Second, this script runs several different regression models with varying complexity including:

(1) Single_Biomarker_Tests_CrossValidate_with_AgeGenderCV_Control_PARALLEL.R Single biomarker analysis using standard logistic GLM, same w/ LASSO, bayesian logistic regression with a flat prior and another with a horseshoe prior (the 4 models). Biomarkers are compared between a model using only age and gender versus a model with those two variables and the biomarker in question. These are evaluated for odds ratios, AUC, and several other measures

(2) GLM_Models_without_CV.R Fit the 4 models to all of the data. These are evaluated for odds ratios, AUC w/ ROC curve, calibration, and several other measures

(3) Run_Models_CrossValidation.R Fit the 4 models PLUS two more ('the 6 models'), including a GLM using the variables selected via LASSO and a projective prediction model using variables selected via ProjPred, which confusingly happens in the code later (see point #4 below)to an 80/20 split of the data for N repeats (currently N=20, for 100 total runs). These are evaluated for odds ratios, AUC w/ ROC curve, calibration, and several other measures and figures. This script also runs a stability analysis on the CV LASSO model runs, see 'Variable selection - A review and recommendations for the practicing statistician' George Heinz. Located: https://www.ncbi.nlm.nih.gov/pmc/articles/PMC5969114/

(4) Reduced models with variable selection. This is slightly confusing as LASSO and ProjPred need to be run on the full data to get their chosen variables and then the reduced models are run, either as a LASSO 'inspired' GLM LASSO_Inspired_GLM_Models_without_CV.R, or using one of the great features about ProjPred, using a model that is projected to a lower dimensionality from the fit on the original data, see ProjectivePredictionVariableSelect.R this can take 1-2 days of compute time ¬2022 Intel mobile i7 - This runs

For all models, the performance metrics and key graphs are displayed and saved in a subfolder 'output' which is by default created in the source directory.
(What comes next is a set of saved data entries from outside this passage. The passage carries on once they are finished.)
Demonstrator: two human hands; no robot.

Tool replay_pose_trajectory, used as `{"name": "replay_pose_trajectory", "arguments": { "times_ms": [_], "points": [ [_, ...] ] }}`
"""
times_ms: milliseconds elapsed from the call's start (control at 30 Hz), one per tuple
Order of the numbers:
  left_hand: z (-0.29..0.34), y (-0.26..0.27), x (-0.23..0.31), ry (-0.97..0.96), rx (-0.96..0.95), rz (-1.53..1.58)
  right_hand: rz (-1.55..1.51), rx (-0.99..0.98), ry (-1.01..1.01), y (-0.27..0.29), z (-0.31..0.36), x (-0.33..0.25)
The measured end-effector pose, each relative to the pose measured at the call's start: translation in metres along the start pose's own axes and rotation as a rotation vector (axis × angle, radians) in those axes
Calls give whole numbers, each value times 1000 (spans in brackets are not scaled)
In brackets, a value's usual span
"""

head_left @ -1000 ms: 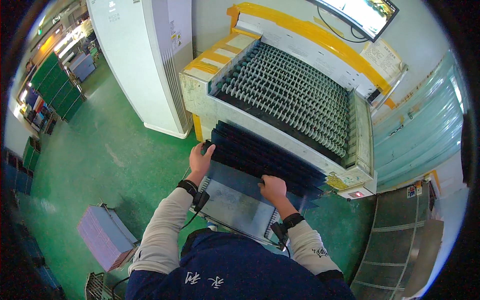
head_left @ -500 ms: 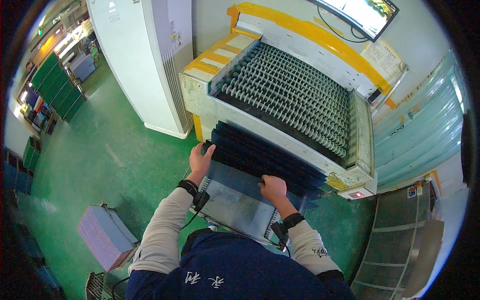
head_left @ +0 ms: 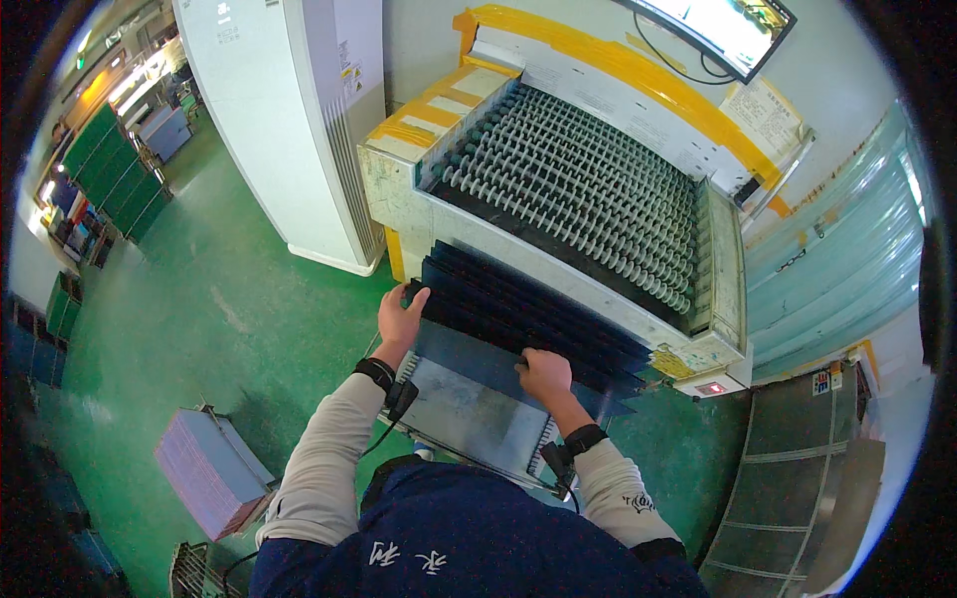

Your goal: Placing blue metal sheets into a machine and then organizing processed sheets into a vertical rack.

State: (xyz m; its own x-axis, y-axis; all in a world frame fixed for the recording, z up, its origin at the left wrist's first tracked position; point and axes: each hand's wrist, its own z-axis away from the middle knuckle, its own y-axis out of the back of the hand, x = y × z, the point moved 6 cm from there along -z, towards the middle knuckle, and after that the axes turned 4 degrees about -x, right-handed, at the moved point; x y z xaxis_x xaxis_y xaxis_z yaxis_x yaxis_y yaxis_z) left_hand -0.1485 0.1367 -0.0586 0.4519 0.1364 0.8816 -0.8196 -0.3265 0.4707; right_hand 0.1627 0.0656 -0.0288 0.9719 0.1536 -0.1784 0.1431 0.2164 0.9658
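Several thin dark panels (head_left: 528,304) stand side by side on edge in a slotted rack (head_left: 469,404), between my body and the roller machine. My left hand (head_left: 401,317) is closed at the left end of a panel near the front of the row, thumb toward me. Further right, my right hand (head_left: 546,377) has its fingers curled over the upper edge of a front panel. The fingertips of both hands are partly hidden. Toothed strips run along the two sides of the rack, and its flat grey base shows nearest me.
Beyond the panels stands the roller conveyor machine (head_left: 568,199), with rows of pale discs and yellow tape. A tall white cabinet unit (head_left: 269,120) is at its left. A stack of pinkish panels (head_left: 211,468) sits at lower left, a grey rack (head_left: 788,478) at right, a monitor (head_left: 718,30) above.
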Motion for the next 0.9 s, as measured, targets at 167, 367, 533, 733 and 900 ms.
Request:
{"name": "replay_pose_trajectory", "arguments": {
  "times_ms": [167,367,533,733,900],
  "points": [
    [0,1,0,7,-3,-4,-13,15,10,2,1,-1],
    [0,0,-2,16,-4,-1,0,9,11,1,1,-2],
    [0,0,-2,0,6,-9,-4,10,7,-1,1,0],
    [2,2,0,6,10,-1,3,2,8,-2,0,0],
    [2,3,2,-28,42,-30,17,-16,15,-4,-1,2]
  ]
}}
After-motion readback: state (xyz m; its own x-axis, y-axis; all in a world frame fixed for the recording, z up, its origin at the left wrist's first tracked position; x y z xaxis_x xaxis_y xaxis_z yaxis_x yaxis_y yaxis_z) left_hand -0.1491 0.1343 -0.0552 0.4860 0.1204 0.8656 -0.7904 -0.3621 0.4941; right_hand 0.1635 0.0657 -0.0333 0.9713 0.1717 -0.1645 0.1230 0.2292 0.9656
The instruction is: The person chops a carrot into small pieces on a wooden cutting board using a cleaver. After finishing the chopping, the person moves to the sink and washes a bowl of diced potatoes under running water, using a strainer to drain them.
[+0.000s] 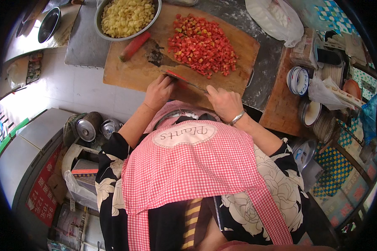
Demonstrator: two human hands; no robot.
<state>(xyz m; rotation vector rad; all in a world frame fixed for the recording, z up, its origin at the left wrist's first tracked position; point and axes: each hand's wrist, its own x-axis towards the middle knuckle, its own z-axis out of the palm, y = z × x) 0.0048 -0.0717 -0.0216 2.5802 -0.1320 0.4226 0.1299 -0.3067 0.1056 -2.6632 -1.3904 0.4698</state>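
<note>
My right hand (pixel 225 103) is closed round the handle of a kitchen knife (pixel 193 85), held over the near edge of a wooden cutting board (pixel 125 75). Curled fingers of my left hand (pixel 158 92) meet the far left end of the blade; their exact grip is partly hidden. A bright red strip shows along the blade by those fingers. Beyond the knife lies a wide heap of diced red carrot (pixel 203 44). One uncut length of red carrot (pixel 135 46) rests at the board's left, beside a dark wet patch.
A metal bowl (pixel 97 25) of pale yellow cubes stands at the board's far left corner. White plastic bag (pixel 276 19) lies far right on the floury dark counter. Blue-rimmed bowls (pixel 298 80) and stacked plates (pixel 324 127) stand at right. Lidded pots (pixel 86 129) sit at lower left.
</note>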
If you run all code available it will generate several hundred files

Analysis_Batch.R: When the project first started we were unsure on many parameters before decing we wanted the first reading with 3 days and would predict severe outcomes (death OR ICU). This batch file is setup to run models covering a range of these parameters. The batch files re-runs datapreparation.R to make sure the raw data is prepped for these parameters/ Note, all manuscript numbers and figures were generated running only DataAnalysisPipeline.R with it's default values. The code as is will take 3-4 days to run for one group of parameters so without further optimisation the batch analysis is best avoided (or alternately turn off parts of the code that do bayesian MC/MC and/or projpred variable seleciton, which are the two main bottlenecks, aside from the fact that most of the code is not parallel, except the individual biomarker analysis.

Below we describe several key variables:

dateRange Which tests to consider when we compress from the clinical data. The options are all tests taken on the same day of admission, (or day of a positive COVID-19 test if already admitted). We tried from 0,1,3,5,7 and 14 and found 3 was a good compromise to allows some tests that were not immediately available while not waiting too long

readingwanted Compression of clinical data to one row via (1) first test result after positive COVID test (2) worst test result among a set of tests (3) mean of the set of tests. We chose first as this is the most pragmatic as not all patients have multiple readings.

outcomewanted Which outcome we want to consider: (1) Any severe outcome (ICU or death) (2) Transfer to ICU (3) death. ICU transfers are infrequent in our dataset, so a composite severe outcome was a better prediction outcome.